**AIM OF THE EXERCISE**
What lines below contain the string "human"? List them all.

**DATA BLOCK**
= Beginning of Section =

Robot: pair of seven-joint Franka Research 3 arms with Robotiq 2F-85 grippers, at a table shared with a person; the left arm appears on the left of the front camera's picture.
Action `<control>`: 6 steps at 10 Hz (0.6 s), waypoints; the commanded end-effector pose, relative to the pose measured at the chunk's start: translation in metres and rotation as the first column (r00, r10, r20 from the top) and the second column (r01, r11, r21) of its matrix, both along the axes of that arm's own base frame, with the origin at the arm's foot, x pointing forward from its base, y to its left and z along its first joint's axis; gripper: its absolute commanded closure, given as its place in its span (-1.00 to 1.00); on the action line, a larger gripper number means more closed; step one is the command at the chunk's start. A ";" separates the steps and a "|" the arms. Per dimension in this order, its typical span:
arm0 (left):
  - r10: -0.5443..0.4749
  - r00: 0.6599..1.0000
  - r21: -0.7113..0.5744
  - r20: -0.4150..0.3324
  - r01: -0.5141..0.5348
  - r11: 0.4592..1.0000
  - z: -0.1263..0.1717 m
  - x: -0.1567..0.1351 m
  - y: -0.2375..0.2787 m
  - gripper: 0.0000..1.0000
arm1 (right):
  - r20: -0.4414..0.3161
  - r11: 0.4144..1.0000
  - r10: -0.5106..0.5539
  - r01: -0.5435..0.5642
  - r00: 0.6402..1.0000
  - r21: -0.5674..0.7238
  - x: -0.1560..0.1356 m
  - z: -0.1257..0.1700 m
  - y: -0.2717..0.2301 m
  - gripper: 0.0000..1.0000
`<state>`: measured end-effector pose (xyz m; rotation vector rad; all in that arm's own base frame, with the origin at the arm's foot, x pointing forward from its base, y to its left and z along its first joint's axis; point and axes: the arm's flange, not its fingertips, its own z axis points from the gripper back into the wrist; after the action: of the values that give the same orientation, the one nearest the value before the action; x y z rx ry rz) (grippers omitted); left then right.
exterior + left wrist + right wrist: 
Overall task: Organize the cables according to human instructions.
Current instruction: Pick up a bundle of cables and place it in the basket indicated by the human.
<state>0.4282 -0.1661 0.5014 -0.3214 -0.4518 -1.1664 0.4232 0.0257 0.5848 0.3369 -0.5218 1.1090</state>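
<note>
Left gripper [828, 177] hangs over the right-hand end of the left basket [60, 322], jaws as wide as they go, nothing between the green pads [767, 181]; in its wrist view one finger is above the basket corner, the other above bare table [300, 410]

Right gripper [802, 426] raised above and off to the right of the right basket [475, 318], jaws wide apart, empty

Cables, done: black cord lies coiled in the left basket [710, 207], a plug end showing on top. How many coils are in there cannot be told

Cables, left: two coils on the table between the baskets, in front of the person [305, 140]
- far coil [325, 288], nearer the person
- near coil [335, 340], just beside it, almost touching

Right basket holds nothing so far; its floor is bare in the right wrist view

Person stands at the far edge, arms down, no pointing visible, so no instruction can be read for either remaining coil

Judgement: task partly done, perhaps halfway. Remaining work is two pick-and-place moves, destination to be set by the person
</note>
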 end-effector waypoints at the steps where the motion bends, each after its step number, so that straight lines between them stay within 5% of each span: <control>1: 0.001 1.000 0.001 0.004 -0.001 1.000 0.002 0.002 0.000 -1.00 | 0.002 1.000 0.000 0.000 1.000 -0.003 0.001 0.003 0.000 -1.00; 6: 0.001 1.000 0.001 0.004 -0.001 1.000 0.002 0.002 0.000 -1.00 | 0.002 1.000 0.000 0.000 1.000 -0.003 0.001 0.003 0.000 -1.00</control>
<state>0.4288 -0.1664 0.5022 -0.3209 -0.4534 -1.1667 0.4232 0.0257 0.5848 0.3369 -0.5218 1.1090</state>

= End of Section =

**ANSWER SECTION**
Overall task: Organize the cables according to human instructions.
Current instruction: Pick up a bundle of cables and place it in the basket indicated by the human.

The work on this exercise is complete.